▶ _Exercise goal_
Repeat the lines below exactly as written, please, from the line with "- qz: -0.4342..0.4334" to the line with "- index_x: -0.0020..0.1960", both lines included, and no others.

___ Data extracts ___

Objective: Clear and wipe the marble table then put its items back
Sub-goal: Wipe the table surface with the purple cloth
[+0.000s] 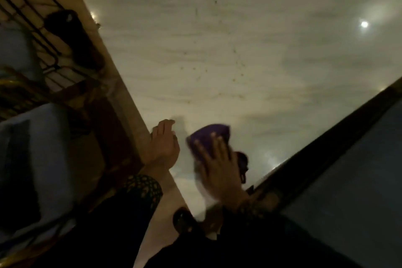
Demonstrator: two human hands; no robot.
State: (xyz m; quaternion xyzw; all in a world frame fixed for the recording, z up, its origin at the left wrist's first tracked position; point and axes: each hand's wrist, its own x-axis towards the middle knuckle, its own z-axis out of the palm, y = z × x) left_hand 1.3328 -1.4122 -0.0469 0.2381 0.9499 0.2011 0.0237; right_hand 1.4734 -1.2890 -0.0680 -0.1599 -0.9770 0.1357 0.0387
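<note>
Mostly it is the marble table (250,54) that fills the view, pale and veined, tilted across the dim, blurred picture, with small dark specks scattered over its middle and lamp glints on the polish. Along its left side runs a tan edge, and beyond that a black wire rack (32,19) with a dark object lying against it. A dark strip borders the table at lower right. Both arms wear dark patterned sleeves (141,187). Near the bottom, the right hand (219,172) presses a purple cloth (206,139) onto the marble with fingers spread flat. Just beside it, the left hand (162,144) rests at the table's left edge, fingers relaxed, holding nothing.
</note>
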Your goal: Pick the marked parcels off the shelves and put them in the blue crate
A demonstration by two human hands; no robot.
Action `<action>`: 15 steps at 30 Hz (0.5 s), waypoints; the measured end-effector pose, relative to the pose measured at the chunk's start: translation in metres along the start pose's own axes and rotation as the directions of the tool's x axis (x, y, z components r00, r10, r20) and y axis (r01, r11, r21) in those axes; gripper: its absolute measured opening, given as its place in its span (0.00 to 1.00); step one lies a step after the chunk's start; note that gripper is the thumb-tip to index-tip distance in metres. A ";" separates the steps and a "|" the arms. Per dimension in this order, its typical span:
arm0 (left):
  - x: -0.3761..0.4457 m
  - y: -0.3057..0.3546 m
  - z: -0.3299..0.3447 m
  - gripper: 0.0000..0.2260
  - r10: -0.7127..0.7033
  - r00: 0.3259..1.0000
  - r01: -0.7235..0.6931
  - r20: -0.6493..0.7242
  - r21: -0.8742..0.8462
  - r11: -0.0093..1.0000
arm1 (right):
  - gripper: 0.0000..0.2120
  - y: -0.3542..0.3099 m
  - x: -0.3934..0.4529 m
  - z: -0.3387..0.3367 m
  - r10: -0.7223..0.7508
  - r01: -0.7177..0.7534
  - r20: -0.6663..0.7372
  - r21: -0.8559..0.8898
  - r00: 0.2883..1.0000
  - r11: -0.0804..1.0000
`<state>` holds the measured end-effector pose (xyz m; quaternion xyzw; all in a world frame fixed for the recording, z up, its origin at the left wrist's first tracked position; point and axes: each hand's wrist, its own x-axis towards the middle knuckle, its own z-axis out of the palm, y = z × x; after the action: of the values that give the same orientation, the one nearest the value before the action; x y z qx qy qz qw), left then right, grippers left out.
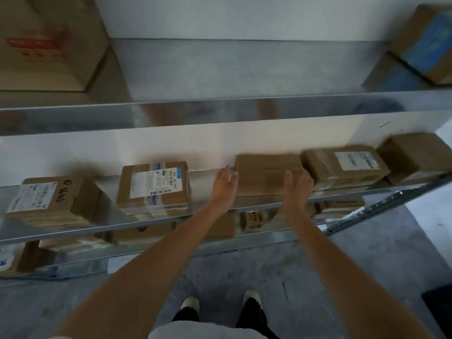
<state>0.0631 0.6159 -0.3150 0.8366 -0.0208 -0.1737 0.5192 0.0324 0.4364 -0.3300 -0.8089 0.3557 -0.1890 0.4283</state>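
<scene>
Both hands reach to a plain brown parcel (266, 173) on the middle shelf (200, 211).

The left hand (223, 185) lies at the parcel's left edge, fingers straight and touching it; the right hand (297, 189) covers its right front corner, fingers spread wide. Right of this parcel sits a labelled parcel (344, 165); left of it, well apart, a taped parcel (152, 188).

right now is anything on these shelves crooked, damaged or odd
Mostly tidy. The brown cardboard box with blue print at the right end of the upper metal shelf sits skewed to the shelf edge. The plain brown parcel between both hands looks intact. Blur hides finer damage.
</scene>
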 end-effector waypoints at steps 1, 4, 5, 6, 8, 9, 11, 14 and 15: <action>0.006 0.005 0.009 0.23 -0.062 0.998 0.061 -0.016 -0.069 0.996 | 0.25 0.006 0.012 -0.004 0.010 -0.009 0.033 -0.036 0.999 0.999; 0.018 0.011 0.035 0.24 -0.178 0.983 0.166 -0.033 -0.234 0.958 | 0.27 0.021 0.039 -0.010 0.032 -0.017 0.150 -0.100 0.988 0.995; 0.021 0.011 0.042 0.24 -0.202 0.979 0.186 -0.029 -0.278 0.942 | 0.28 0.025 0.046 -0.011 0.043 -0.026 0.198 -0.088 0.979 0.996; 0.023 0.011 0.048 0.24 -0.220 0.975 0.200 -0.031 -0.311 0.929 | 0.29 0.028 0.052 -0.012 0.056 -0.042 0.246 -0.064 0.968 0.997; 0.026 0.010 0.059 0.23 -0.245 0.967 0.210 -0.066 -0.334 0.919 | 0.31 0.036 0.060 -0.013 0.074 -0.069 0.327 -0.026 0.942 0.997; 0.025 0.009 0.062 0.23 -0.257 0.962 0.210 -0.097 -0.345 0.915 | 0.32 0.040 0.062 -0.014 0.072 -0.070 0.351 -0.017 0.934 0.997; 0.019 0.002 0.067 0.22 -0.288 0.944 0.205 -0.159 -0.401 0.893 | 0.32 0.045 0.063 -0.014 0.056 -0.064 0.381 0.008 0.923 0.998; 0.010 -0.013 0.066 0.19 -0.368 0.901 0.234 -0.228 -0.459 0.857 | 0.30 0.047 0.062 -0.009 0.024 -0.043 0.437 0.033 0.899 0.999; 0.008 -0.016 0.063 0.17 -0.392 0.887 0.245 -0.243 -0.471 0.847 | 0.30 0.046 0.060 -0.007 0.006 -0.025 0.450 0.037 0.893 0.999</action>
<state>0.0488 0.5670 -0.3567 0.7106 0.2460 -0.1163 0.6488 0.0496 0.3709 -0.3642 -0.8186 0.2494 -0.0007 0.5174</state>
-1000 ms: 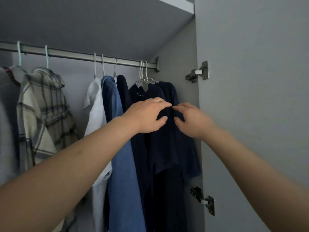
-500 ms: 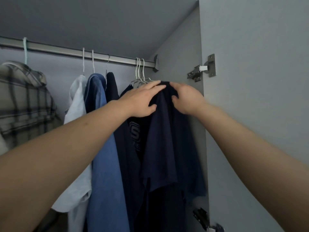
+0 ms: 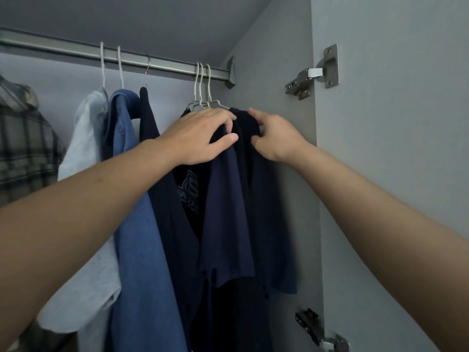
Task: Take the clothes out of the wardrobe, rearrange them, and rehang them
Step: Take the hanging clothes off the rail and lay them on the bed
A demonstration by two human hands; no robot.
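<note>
Several garments hang from a metal rail inside the wardrobe. At the right end hang dark navy shirts on white hangers. My left hand grips the shoulder of a navy shirt, thumb and fingers pinching the cloth just below the hangers. My right hand pinches the same shirt's other shoulder, close to the wardrobe's side wall. A navy shirt with a printed logo hangs just left of it, partly hidden by my left forearm.
Further left hang a dark garment, a blue denim shirt, a pale shirt and a plaid shirt. The open door with two hinges stands close on the right.
Both hands rose from the shirt's chest to its shoulders at the hangers and took hold of the cloth. The view moved closer and to the right.
</note>
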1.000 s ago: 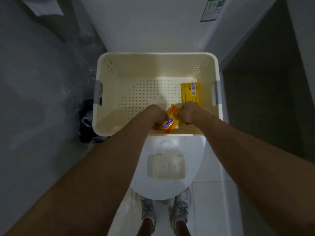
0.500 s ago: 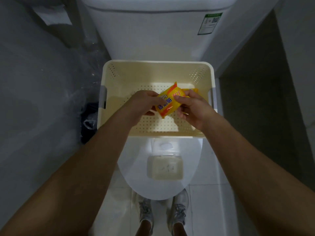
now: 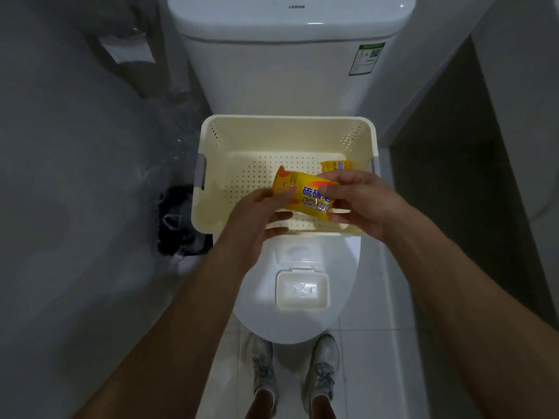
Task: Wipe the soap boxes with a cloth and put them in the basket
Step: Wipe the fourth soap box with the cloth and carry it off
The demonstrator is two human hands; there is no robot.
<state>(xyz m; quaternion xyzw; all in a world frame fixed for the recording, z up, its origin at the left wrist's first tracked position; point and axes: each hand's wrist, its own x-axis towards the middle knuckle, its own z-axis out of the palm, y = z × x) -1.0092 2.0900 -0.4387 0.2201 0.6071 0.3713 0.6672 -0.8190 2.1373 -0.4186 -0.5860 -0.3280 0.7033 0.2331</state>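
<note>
While I stand over the closed toilet lid [image 3: 302,328], the cream perforated basket [image 3: 242,140] sits across its back half, close against the cistern [image 3: 284,65], its near rim overhanging the lid. A grey wall closes in on my left, a dark recess on my right, so the open room is mostly straight above the basket. A small white lidded box [image 3: 302,289] rests on the lid nearer me, well clear of the basket. I hold a yellow soap packet [image 3: 305,192] above the basket's near right part, tilted, with an orange flare, purple characters and "Sulfur Soap" on its glossy wrapper. My left hand [image 3: 260,219] pinches its left end between thumb and curled fingers; my right hand [image 3: 360,201] grips its right end, fingers curled over the top. A second yellow packet [image 3: 335,166] lies on the basket floor at the far right, just beyond my right fingers
</note>
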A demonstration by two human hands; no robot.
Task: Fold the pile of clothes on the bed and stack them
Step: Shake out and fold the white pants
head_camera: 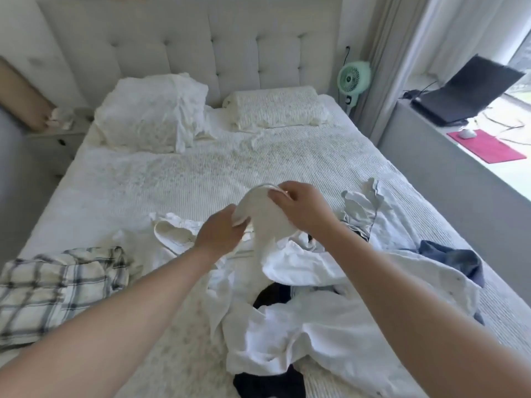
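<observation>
— White cotton everywhere, from the head camera. What is actually being held?

— A small off-white fabric garment [265, 214], lifted above the bed [201, 173]. The left hand [219, 232] grips its lower left edge, fingers curled round the cloth. The right hand [298, 206] pinches the upper edge at the top, where a thin curved band of the garment arches between the two hands.

— And where does the rest of it hang?

— It drops from between the hands toward the loose pile of white clothes [316, 311] lying just below and nearer the camera. The garment's lower end meets that pile; I cannot tell whether it is free of it.

— What else is in the pile?

— Dark pieces show through: a black fabric item [270, 382] at the near edge and a dark blue crumpled garment [457, 258] to the right. A pale grey-blue crumpled garment [362, 205] lies just right of the right hand.

— Anything already set apart?

— A folded white-and-dark plaid cloth [57, 285] sits on the bed at the left, well apart from the hands.

— And farther off?

— Two white pillows [152, 110] against a tufted pale headboard [201, 50], a mint-green fan [353, 77] beside it, and an open black laptop [465, 90] on the worktop by the window, near a red mat [488, 145] with a white mouse [467, 133].
</observation>
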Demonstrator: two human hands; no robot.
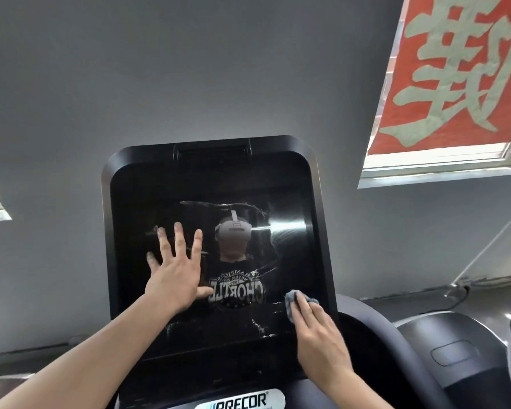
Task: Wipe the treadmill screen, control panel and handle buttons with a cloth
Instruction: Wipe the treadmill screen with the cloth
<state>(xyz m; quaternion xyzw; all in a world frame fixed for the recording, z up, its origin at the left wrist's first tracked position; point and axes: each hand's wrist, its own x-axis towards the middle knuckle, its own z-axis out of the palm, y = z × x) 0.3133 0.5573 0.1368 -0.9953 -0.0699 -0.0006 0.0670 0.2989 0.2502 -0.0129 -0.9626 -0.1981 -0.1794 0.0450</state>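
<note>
Right hand (319, 335) presses cloth (292, 302) on screen (213, 190), apparently under fingers.

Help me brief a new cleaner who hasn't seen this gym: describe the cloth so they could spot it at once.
Find the big black treadmill screen facing the grey wall. At its lower right corner, the right hand presses a small crumpled cloth against the glass. It is the only soft blue-grey thing there; the left hand lies flat and bare on the screen.

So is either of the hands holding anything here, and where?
The right hand presses a grey cloth under its fingertips against the screen. The left hand holds nothing, lying flat on the glass.
</note>
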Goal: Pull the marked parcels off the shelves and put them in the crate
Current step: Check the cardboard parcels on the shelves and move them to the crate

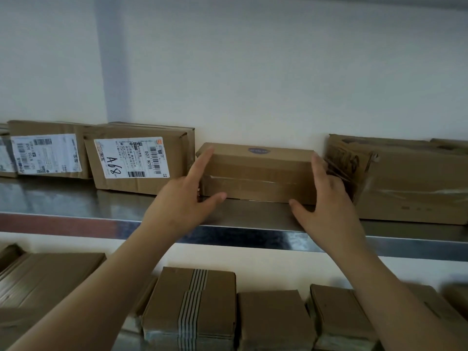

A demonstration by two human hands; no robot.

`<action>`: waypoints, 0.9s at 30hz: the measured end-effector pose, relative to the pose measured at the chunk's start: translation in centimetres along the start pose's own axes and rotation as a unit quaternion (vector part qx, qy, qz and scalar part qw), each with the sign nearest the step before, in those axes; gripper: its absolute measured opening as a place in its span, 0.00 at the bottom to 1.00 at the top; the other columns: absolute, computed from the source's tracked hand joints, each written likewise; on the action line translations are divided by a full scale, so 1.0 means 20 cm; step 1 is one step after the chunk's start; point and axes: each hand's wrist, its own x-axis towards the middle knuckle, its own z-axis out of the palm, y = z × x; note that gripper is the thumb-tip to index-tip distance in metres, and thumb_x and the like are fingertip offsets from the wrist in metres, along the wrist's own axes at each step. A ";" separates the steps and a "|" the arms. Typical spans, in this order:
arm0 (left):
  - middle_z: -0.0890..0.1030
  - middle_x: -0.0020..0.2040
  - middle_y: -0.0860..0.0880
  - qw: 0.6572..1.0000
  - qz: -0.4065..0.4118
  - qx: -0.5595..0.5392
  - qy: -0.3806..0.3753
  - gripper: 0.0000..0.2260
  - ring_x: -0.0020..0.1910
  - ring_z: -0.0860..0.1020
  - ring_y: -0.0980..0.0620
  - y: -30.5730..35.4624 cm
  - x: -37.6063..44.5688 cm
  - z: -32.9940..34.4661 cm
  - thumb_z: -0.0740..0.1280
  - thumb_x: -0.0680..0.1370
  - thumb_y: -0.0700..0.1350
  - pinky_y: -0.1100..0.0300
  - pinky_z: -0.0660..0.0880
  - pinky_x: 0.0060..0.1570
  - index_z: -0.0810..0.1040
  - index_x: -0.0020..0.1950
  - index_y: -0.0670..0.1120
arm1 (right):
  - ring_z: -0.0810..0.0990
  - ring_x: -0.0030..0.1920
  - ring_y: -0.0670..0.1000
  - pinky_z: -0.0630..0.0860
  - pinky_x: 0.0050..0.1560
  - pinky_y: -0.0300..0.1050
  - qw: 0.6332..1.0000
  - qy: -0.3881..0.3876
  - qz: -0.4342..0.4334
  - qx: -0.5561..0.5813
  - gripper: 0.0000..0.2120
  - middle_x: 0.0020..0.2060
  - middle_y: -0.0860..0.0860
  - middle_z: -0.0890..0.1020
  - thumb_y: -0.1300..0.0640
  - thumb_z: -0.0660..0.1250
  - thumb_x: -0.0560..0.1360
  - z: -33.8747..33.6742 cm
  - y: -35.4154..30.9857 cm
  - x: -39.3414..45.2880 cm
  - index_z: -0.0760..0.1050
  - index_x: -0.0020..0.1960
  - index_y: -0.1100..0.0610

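Landmark: long plain parcel [258, 173] on the steel upper shelf [76, 201], back against the white wall [253, 72].

Far left of it: labelled box [48, 150], partly cut by the frame edge. Next right, box marked "A68" [139, 163], its right end just beside the parcel's left end, narrow gap only. A bare strip of shelf runs in front of the parcel to the shelf's front lip.

Left hand [182, 198] at the parcel's left end: fingers [202, 160] straight and spread, index laid up along the left edge, thumb at the bottom front edge. Not wrapped around it.

Right hand [326, 198] at the parcel's right end: fingers extended along the end face, thumb low at the bottom front corner. Contact at the fingertips is hidden, so whether it is a firm grip cannot be told.

Right of the parcel: large taped box [405, 181], close, with the right fingers in the slot between them. Tight clearance there.

Below the parcel, lower shelf: a row of flat cartons, one with a striped band [192, 305].
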 end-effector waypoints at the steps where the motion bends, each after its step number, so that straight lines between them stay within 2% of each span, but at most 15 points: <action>1: 0.82 0.44 0.48 1.000 0.001 0.004 -0.001 0.39 0.44 0.81 0.49 0.00 0.00 0.00 0.65 0.76 0.62 0.50 0.80 0.50 0.39 0.75 0.68 | 0.75 0.58 0.55 0.77 0.55 0.50 1.000 -0.001 -0.005 0.006 0.42 0.65 0.55 0.67 0.43 0.66 0.76 0.00 0.00 0.00 0.39 0.78 0.40; 3: 0.81 0.45 0.48 1.000 0.004 0.013 -0.007 0.39 0.44 0.81 0.50 0.00 0.00 -0.01 0.64 0.76 0.63 0.51 0.80 0.50 0.40 0.76 0.67 | 0.75 0.56 0.54 0.79 0.54 0.51 1.000 0.005 -0.009 0.024 0.40 0.64 0.54 0.68 0.44 0.67 0.76 0.00 0.01 0.00 0.44 0.77 0.40; 5: 0.81 0.44 0.49 1.000 0.009 0.004 -0.005 0.36 0.43 0.81 0.51 -0.01 0.00 -0.01 0.64 0.74 0.64 0.50 0.80 0.49 0.48 0.77 0.65 | 0.76 0.55 0.52 0.80 0.54 0.52 0.999 0.020 -0.010 0.049 0.38 0.65 0.53 0.68 0.45 0.69 0.75 0.00 0.01 -0.01 0.50 0.76 0.41; 7: 0.81 0.45 0.50 1.000 0.019 -0.011 0.001 0.33 0.43 0.82 0.50 -0.02 -0.01 -0.01 0.65 0.73 0.64 0.49 0.81 0.48 0.54 0.74 0.62 | 0.76 0.55 0.52 0.80 0.54 0.53 0.997 0.035 -0.015 0.069 0.34 0.64 0.52 0.68 0.46 0.70 0.74 0.01 0.01 -0.02 0.55 0.73 0.43; 10: 0.81 0.47 0.50 0.999 0.031 -0.007 -0.004 0.31 0.45 0.82 0.51 -0.01 -0.02 -0.02 0.63 0.72 0.67 0.51 0.82 0.48 0.58 0.72 0.59 | 0.76 0.55 0.52 0.81 0.53 0.52 0.995 0.043 -0.018 0.084 0.28 0.60 0.50 0.69 0.46 0.71 0.73 0.01 0.01 -0.02 0.61 0.67 0.44; 14: 0.79 0.43 0.55 0.999 0.041 -0.002 -0.010 0.33 0.40 0.80 0.55 0.00 -0.03 -0.02 0.55 0.67 0.71 0.55 0.81 0.45 0.62 0.69 0.58 | 0.76 0.52 0.52 0.80 0.50 0.50 0.997 0.032 -0.013 0.067 0.24 0.55 0.49 0.69 0.44 0.71 0.72 0.01 0.02 -0.02 0.62 0.62 0.46; 19: 0.81 0.51 0.50 0.999 0.039 -0.023 0.015 0.28 0.46 0.81 0.51 -0.02 -0.03 -0.02 0.59 0.70 0.69 0.51 0.81 0.47 0.66 0.67 0.60 | 0.75 0.49 0.50 0.76 0.45 0.44 0.999 0.014 -0.015 0.028 0.21 0.52 0.49 0.73 0.41 0.68 0.74 0.02 0.03 -0.01 0.64 0.59 0.48; 21: 0.79 0.52 0.53 0.998 0.049 -0.029 0.034 0.23 0.47 0.80 0.51 -0.02 -0.03 -0.02 0.63 0.73 0.64 0.57 0.80 0.46 0.69 0.66 0.58 | 0.75 0.44 0.49 0.73 0.38 0.41 0.999 0.018 -0.019 0.024 0.18 0.45 0.48 0.74 0.40 0.68 0.74 0.02 0.03 -0.01 0.65 0.53 0.49; 24: 0.76 0.51 0.56 0.995 0.066 -0.031 0.072 0.19 0.48 0.75 0.55 -0.01 -0.04 -0.02 0.68 0.75 0.57 0.68 0.72 0.43 0.73 0.65 0.55 | 0.73 0.37 0.46 0.66 0.31 0.39 1.000 0.019 -0.022 0.012 0.17 0.37 0.47 0.73 0.40 0.67 0.74 0.02 0.03 -0.01 0.65 0.47 0.51; 25: 0.76 0.51 0.56 0.995 0.062 -0.034 0.075 0.20 0.49 0.75 0.56 -0.01 -0.04 -0.02 0.68 0.75 0.57 0.67 0.73 0.44 0.73 0.65 0.54 | 0.73 0.36 0.46 0.67 0.31 0.39 1.000 0.019 -0.022 0.009 0.17 0.37 0.47 0.73 0.40 0.67 0.74 0.02 0.03 -0.01 0.65 0.47 0.51; 27: 0.77 0.55 0.53 0.995 0.044 -0.059 0.063 0.25 0.53 0.76 0.55 -0.02 -0.04 -0.03 0.67 0.73 0.61 0.59 0.77 0.51 0.70 0.67 0.55 | 0.73 0.36 0.47 0.69 0.31 0.41 1.000 0.018 -0.014 0.004 0.17 0.37 0.48 0.73 0.40 0.67 0.74 0.02 0.02 -0.01 0.66 0.46 0.52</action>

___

▶ _Your response_
  - qz: -0.4342..0.4334
  - qx: -0.5561..0.5813
  - gripper: 0.0000..0.2120
  - middle_x: 0.0020..0.2060
  - middle_y: -0.0860..0.0860
  - middle_z: -0.0890..0.1020
  - thumb_y: -0.1300..0.0640
  - thumb_z: -0.0660..0.1250
  - thumb_x: -0.0560..0.1360
  - z: -33.8747..33.6742 cm
  - y: -35.4154..30.9857 cm
  - x: -39.3414..45.2880 cm
  - index_z: -0.0760..0.1050
  - index_x: -0.0020..0.1960

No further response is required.